Post: I Really Don’t Get It, But I Guess That’s OK
Link to comment from October 21, 2025
That's approximately the same dimensions of the one I've got. And it works well for me. Lovely memories you have.
Post: Money Pit
Link to comment from October 20, 2025
With the exception of very new RVs and park units, everyone at my park lives with routine or exceptional maintenance/improvements on their units or lots. Because nearly all grew up in an era when public schools had shop classes, there's plenty of knowledge to go around for DIY work, plus we exchange the names and contact info for service firms. I get good advice from other residents. I watch a lot of YouTube videos, too. Many high schools no longer offer shop class. This is a disservice to young adults in my thinking, many who are unfamiliar with basic home maintenance, its tools and tasks.
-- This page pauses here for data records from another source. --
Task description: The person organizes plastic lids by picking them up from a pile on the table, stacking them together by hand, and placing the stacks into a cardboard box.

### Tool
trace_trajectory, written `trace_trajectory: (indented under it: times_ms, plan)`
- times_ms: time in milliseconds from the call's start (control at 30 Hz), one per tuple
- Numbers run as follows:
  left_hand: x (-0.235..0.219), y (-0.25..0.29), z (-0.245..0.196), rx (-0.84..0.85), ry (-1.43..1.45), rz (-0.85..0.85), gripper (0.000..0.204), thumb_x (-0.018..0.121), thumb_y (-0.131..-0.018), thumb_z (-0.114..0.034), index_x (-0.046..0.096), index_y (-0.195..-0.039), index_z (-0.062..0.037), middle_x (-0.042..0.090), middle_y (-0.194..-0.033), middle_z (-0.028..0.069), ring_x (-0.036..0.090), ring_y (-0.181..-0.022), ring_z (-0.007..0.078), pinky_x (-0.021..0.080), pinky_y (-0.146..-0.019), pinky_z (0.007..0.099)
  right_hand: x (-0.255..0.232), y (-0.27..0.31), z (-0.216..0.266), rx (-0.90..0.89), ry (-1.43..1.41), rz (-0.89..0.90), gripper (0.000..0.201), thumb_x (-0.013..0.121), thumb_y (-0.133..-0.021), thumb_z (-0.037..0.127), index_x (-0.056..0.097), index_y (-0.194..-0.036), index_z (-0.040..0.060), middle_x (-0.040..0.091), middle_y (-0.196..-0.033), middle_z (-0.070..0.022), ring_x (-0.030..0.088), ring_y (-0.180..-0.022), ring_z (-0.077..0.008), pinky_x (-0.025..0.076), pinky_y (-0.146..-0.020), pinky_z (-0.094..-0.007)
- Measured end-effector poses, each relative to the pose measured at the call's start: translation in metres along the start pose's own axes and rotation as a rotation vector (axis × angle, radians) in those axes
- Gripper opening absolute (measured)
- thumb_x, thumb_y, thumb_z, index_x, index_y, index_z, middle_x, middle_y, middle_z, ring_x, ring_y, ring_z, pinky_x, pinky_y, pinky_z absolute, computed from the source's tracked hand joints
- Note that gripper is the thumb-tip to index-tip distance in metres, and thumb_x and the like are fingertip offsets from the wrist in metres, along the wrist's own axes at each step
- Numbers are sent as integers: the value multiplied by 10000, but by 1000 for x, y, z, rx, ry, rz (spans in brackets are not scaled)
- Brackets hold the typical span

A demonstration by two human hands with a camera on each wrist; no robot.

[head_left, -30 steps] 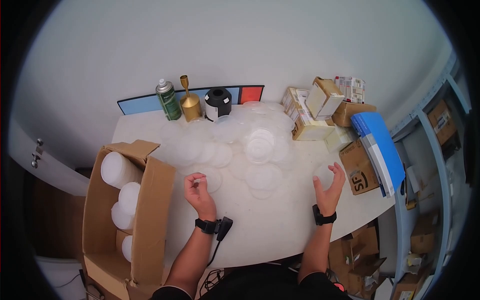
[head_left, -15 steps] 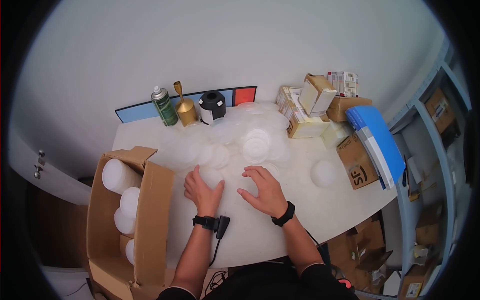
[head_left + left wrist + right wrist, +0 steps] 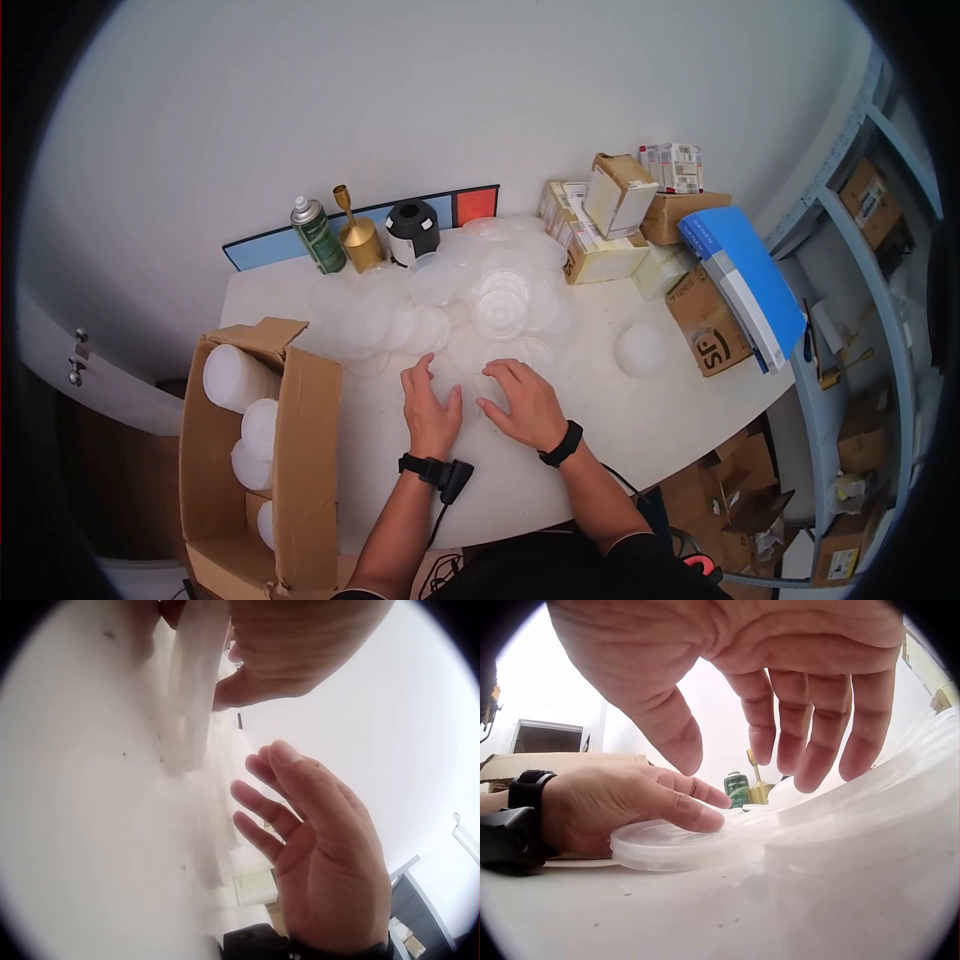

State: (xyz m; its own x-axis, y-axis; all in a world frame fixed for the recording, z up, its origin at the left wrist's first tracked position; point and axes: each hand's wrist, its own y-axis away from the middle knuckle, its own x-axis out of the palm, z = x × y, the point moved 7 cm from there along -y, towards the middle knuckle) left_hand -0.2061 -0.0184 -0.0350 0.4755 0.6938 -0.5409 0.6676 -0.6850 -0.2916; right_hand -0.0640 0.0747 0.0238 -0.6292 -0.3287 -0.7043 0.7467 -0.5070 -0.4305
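Observation:
A spread of clear round plastic lids point(image 3: 430, 330) overlaps across the middle of the white table. My left hand point(image 3: 430, 415) is at their near edge. In the right wrist view its thumb lies over a low stack of lids point(image 3: 652, 851); the left wrist view has the stack point(image 3: 195, 697) between thumb and fingers. Facing it, my right hand point(image 3: 528, 405) hovers just off the left one with fingers apart and bent, nothing between them. In the right wrist view its fingertips hang close over more lids point(image 3: 870, 817).
A cardboard box point(image 3: 310, 460) at left holds stacks of white lids point(image 3: 240, 375). One round translucent piece point(image 3: 642, 348) lies at right by small cartons point(image 3: 600, 250) and a blue binder point(image 3: 750, 280). A green spray can point(image 3: 318, 238) and brass holder point(image 3: 360, 240) stand behind.
My right hand has come from the right side of the table, beside the round piece, to the middle near my left hand. The left hand has shifted slightly right.

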Motion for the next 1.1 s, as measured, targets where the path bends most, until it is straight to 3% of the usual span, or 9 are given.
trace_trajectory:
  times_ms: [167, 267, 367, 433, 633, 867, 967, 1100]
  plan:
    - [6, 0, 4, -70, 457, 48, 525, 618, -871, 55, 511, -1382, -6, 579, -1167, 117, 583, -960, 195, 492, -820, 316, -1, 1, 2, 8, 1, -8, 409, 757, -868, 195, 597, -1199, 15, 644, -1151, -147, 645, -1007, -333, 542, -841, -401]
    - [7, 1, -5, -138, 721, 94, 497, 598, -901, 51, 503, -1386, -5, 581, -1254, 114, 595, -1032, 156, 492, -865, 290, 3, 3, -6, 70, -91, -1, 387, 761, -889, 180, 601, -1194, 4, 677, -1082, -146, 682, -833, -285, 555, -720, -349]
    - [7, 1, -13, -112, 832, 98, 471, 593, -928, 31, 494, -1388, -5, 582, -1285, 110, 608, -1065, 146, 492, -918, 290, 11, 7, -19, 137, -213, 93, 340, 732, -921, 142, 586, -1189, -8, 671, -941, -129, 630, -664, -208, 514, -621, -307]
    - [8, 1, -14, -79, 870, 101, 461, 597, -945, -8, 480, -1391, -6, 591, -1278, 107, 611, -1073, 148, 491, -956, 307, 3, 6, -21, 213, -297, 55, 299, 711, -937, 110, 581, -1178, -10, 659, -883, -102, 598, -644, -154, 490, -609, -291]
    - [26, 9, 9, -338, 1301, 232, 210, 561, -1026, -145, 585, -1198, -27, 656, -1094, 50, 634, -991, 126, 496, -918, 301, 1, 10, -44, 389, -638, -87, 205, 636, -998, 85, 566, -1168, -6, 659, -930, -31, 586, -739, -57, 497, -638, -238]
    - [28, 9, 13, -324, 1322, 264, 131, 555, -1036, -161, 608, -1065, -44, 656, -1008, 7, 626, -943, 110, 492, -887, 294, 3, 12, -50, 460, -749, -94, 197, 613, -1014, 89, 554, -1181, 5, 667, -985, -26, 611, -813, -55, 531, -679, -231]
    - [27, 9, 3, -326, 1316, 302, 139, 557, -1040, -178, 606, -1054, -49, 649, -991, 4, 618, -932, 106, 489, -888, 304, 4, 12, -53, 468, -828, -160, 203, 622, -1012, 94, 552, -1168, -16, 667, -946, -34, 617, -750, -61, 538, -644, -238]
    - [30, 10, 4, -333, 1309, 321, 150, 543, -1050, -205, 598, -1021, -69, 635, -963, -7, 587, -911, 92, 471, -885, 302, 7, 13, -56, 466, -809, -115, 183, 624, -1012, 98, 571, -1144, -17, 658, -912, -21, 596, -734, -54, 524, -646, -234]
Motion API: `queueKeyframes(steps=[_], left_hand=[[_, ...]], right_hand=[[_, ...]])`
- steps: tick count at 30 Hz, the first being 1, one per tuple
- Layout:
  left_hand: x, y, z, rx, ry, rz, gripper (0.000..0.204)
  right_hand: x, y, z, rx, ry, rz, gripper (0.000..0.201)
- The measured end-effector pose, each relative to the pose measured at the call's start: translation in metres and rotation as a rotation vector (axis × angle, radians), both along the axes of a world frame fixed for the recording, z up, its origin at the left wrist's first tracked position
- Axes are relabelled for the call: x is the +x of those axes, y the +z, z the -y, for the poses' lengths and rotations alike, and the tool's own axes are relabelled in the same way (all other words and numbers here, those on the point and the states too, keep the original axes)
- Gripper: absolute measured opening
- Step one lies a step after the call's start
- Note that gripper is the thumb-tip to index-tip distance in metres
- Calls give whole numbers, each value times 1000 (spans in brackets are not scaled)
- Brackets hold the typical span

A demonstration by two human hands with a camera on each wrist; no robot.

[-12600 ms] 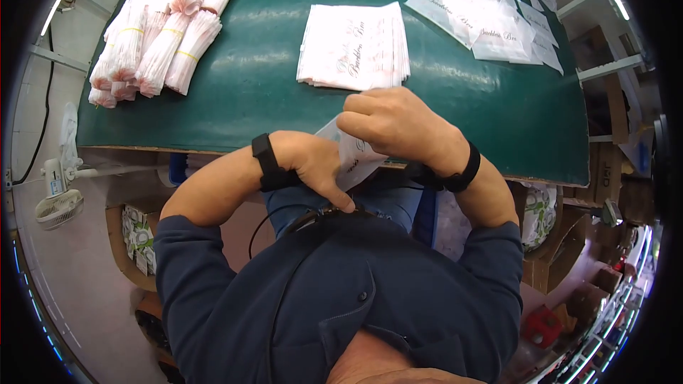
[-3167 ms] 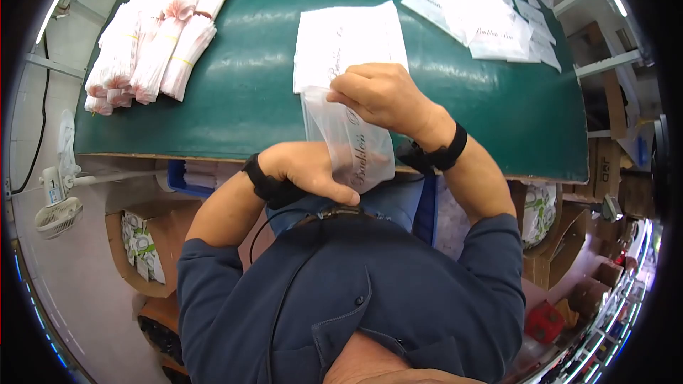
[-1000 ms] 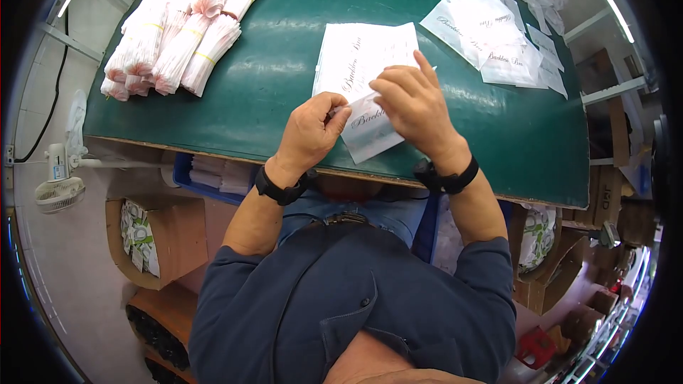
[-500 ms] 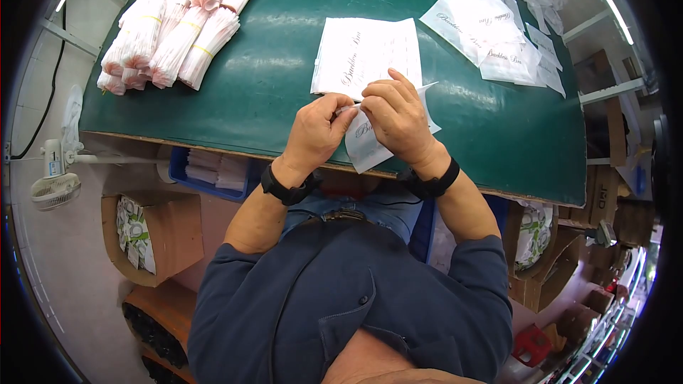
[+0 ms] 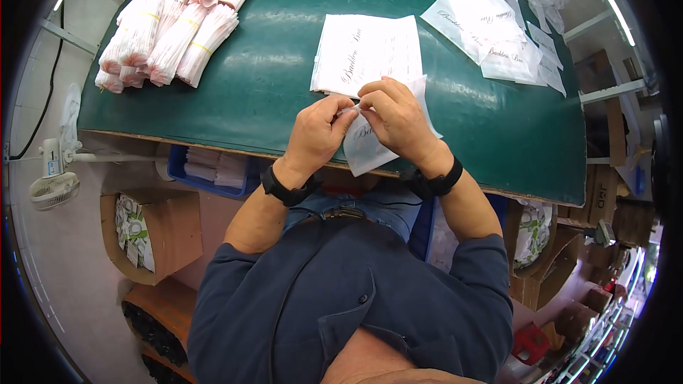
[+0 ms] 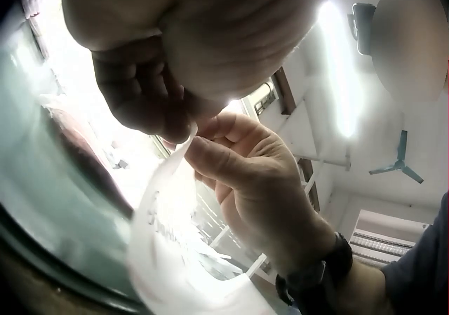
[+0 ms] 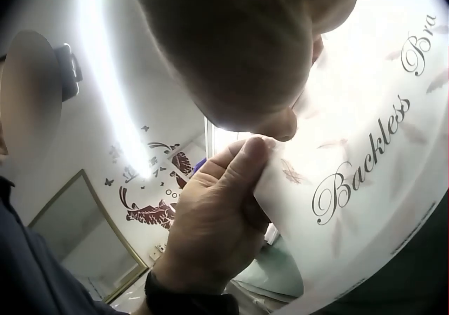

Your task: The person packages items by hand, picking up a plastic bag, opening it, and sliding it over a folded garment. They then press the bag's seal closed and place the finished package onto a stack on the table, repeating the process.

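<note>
A frosted plastic bag (image 5: 366,151) printed "Backless Bra" hangs from both hands over the table's near edge. My left hand (image 5: 316,134) pinches its upper edge between thumb and fingers. Right beside it, my right hand (image 5: 400,119) pinches the same edge, the two sets of fingertips almost meeting. In the right wrist view the bag (image 7: 365,161) spreads out with its lettering and faint feather prints, and the left thumb and fingers grip its corner. The left wrist view shows the bag's curved side (image 6: 165,224) below the right hand (image 6: 259,182). Just beyond the hands lies a stack of printed bags (image 5: 370,50).
Rubber-banded bundles of bags (image 5: 167,25) are piled at the table's left. Loose printed bags (image 5: 484,28) spread at the right on the green table (image 5: 274,92). Below the near edge are a blue bin (image 5: 245,178) and a cardboard box (image 5: 171,227); a fan (image 5: 55,190) stands left.
Earlier the left hand was low by the lap at the bag; it has risen to the bag's edge. Over the last second the right hand has come left to meet it, its fingers curling in.
</note>
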State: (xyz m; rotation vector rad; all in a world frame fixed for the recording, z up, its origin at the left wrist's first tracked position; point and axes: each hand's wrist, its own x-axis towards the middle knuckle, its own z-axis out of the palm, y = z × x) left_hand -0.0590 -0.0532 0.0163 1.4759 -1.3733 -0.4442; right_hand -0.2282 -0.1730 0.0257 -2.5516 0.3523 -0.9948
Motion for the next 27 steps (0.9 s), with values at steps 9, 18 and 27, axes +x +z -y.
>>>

I think most kids would get greater value from a shop class than taking an extra AP course to up their chances of getting admitted to this or that college. Though our park doesn't have condominiums or full size mobile homes, several developments are nearby, literally across the boulevard and down the road, so former RVers or current park unit residents who want to own a place or have a more traditional home can easily remain friends with buddies from their roaming years. Top of the line RVs cost hundreds of thousands of dollars. The least expensive old park unit sold in my park last year was something like $38k, and a few people live in park units they inherited from their parents. Some people live on social security while others have more than comfortable nest eggs. A few widows and widowers but most residents have partners. I like that our park has an active social club in winter, with activities run by the members of the community, everyone welcome. Not a perfect place but works for me for now. Repairs/remodels are "expensive" but commensurate with the costs of the units for the most part. I might need to replace the roof of my shed this winter, but repairs at my big house include replacing my garage. Even if I bought a whole new shed, it would cost a fraction of the cost to build a new garage
Post: Money Pit
Link to comment from October 20, 2025
I love the term "candominium". Will start using it immediately.
Post: Money Pit
Link to comment from October 19, 2025
Thanks for your comment. I enjoyed watching the movie back then, found it unbelievable. It's an exaggeration of course, but in every instance when we've opened a wall for some unrelated work, we've discovered surprising, even shocking unknown problems that have to be addressed. An old house is a repository for those "unknown unknowns" along with the many "known knowns" one can find with a good inspection. It is a huge relief to recognize that thanks to forty years of good saving habits and a bit of luck (had both good and bad), I can indeed decide what to do on my own terms, yes. A big part of why I'm renovating today, I am sure a decade from now I'll be much less able to manage these larger projects, and they'll also be way more expensive. In a decade I'll likely be less willing and able to spend on this scale, thanks to the inevitability of inflation and the difficulty of managing a fixed asset base to meet or exceed inflationary pressures. Home repair costs certainly grow faster than inflation, for as long as I've been paying for them.
Post: Money Pit
Link to comment from October 19, 2025
I've seen this in the recent reading I've done. Even the idea of selling a family house in a high-cost region and retiring to a supposedly lower-cost state is no longer as dependable a strategy as once considered, though I've followed Kristine Hayes's experience closely. She's a planner so it seems to be turning out just fine. Selling and buying homes certainly isn't a cost-free endeavor, nor is moving. Better perhaps for me to empty the house to ease that task for the kids after I'm gone, taking to the desert what little fits my unit and that I want to keep at hand. My house will seem much more spacious with many things gone. There's a financial benefit in staying put, and I see that with most of the oldsters in my neighborhood, where I think only one has moved to assisted living at the request of her adult children. It's a shame that downsizing is so expensive.